- TASK BRIEF: In the entries below, find the lines with the word "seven" and copy them.

- RECORDS FOR THIS EXERCISE:
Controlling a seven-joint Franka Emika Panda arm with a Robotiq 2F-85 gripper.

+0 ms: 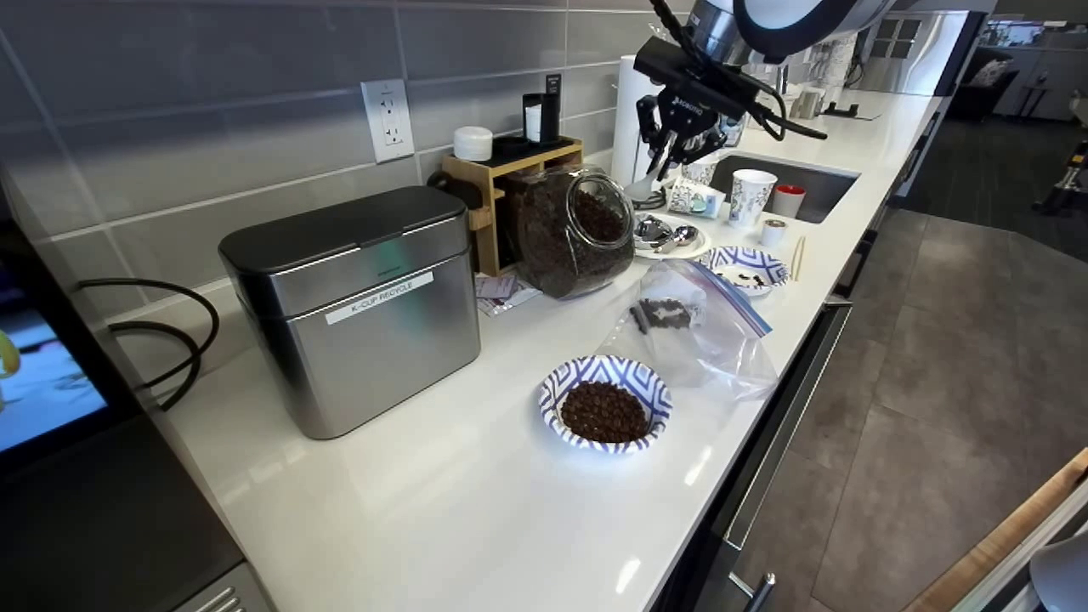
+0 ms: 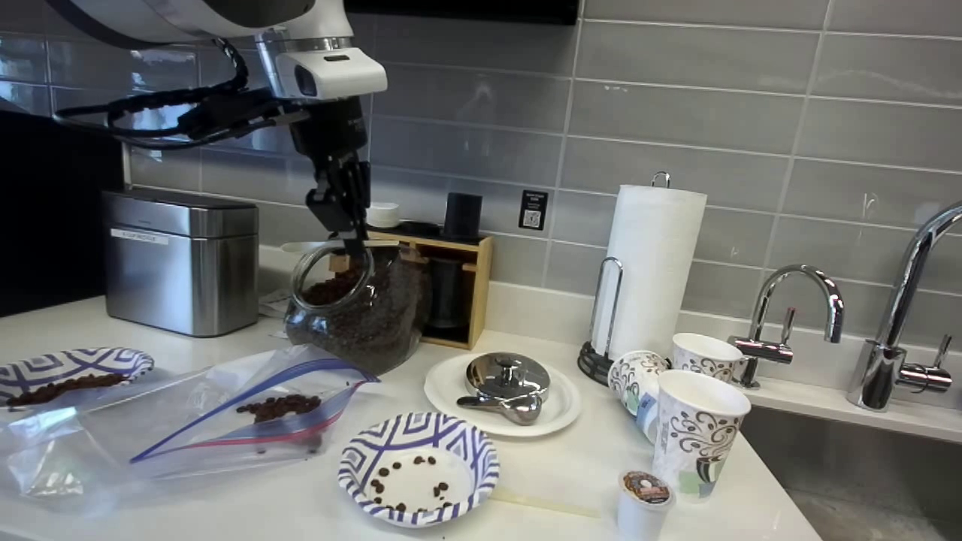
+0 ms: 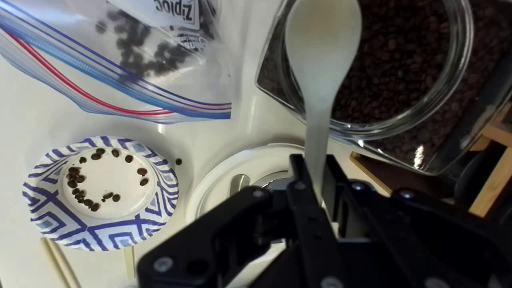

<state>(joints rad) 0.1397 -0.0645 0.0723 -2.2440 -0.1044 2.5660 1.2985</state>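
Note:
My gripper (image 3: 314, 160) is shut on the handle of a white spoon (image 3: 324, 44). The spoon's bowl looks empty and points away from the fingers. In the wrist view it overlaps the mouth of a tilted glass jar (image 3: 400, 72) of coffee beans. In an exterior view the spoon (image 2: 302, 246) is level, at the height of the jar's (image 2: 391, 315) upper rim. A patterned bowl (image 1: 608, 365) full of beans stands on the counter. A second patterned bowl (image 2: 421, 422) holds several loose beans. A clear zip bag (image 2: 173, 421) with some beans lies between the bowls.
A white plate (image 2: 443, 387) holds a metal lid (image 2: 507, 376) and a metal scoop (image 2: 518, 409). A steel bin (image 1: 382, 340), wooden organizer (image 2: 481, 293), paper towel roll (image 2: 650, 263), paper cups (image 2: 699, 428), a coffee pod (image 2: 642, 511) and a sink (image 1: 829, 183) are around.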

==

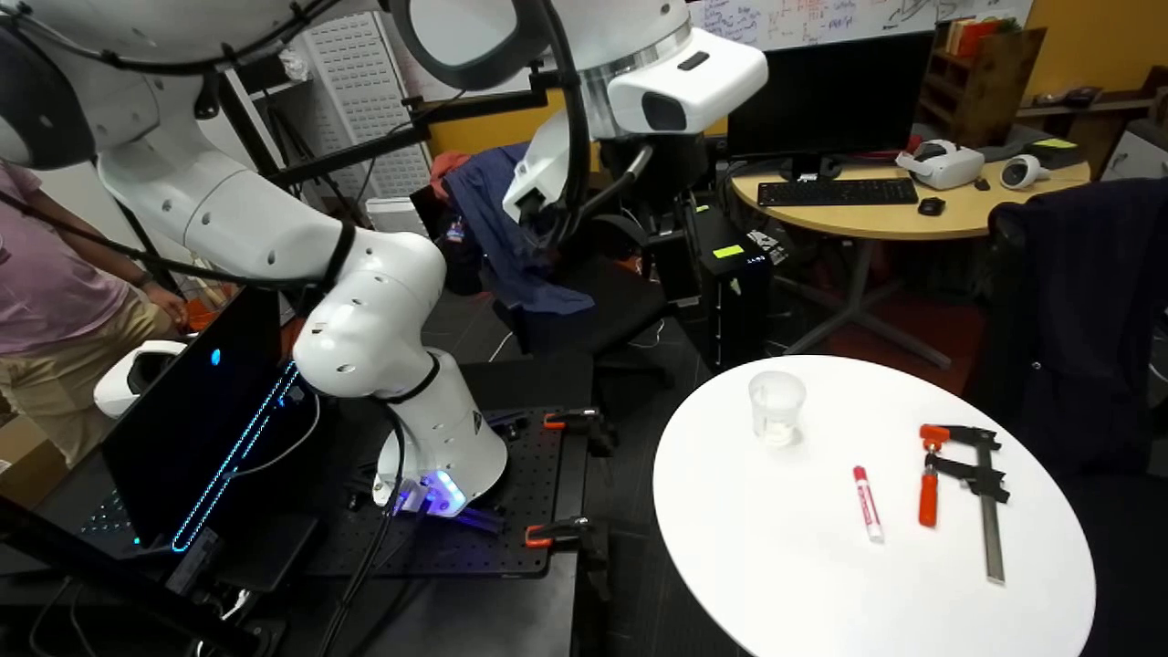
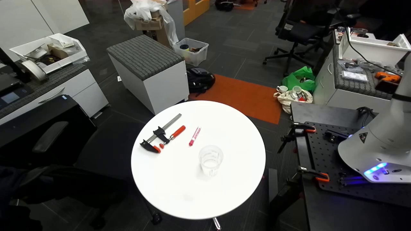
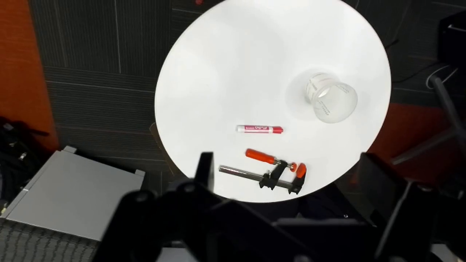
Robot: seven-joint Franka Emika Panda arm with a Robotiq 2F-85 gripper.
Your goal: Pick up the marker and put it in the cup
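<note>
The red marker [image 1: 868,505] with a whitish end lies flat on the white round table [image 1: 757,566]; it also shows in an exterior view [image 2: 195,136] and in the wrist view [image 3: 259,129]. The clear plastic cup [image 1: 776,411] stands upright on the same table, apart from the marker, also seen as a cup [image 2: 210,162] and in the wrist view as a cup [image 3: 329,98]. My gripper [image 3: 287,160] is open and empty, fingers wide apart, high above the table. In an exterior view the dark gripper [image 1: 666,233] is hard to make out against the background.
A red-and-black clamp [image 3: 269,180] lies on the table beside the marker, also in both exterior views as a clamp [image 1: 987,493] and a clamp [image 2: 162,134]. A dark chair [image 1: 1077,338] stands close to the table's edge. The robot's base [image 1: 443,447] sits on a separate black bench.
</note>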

- RESULT OF THIS TASK:
Controlling a seven-joint Franka Emika Panda arm with a Robotiq 2F-85 gripper.
Robot: seven-joint Franka Emika Panda arm with a Robotiq 2F-85 gripper.

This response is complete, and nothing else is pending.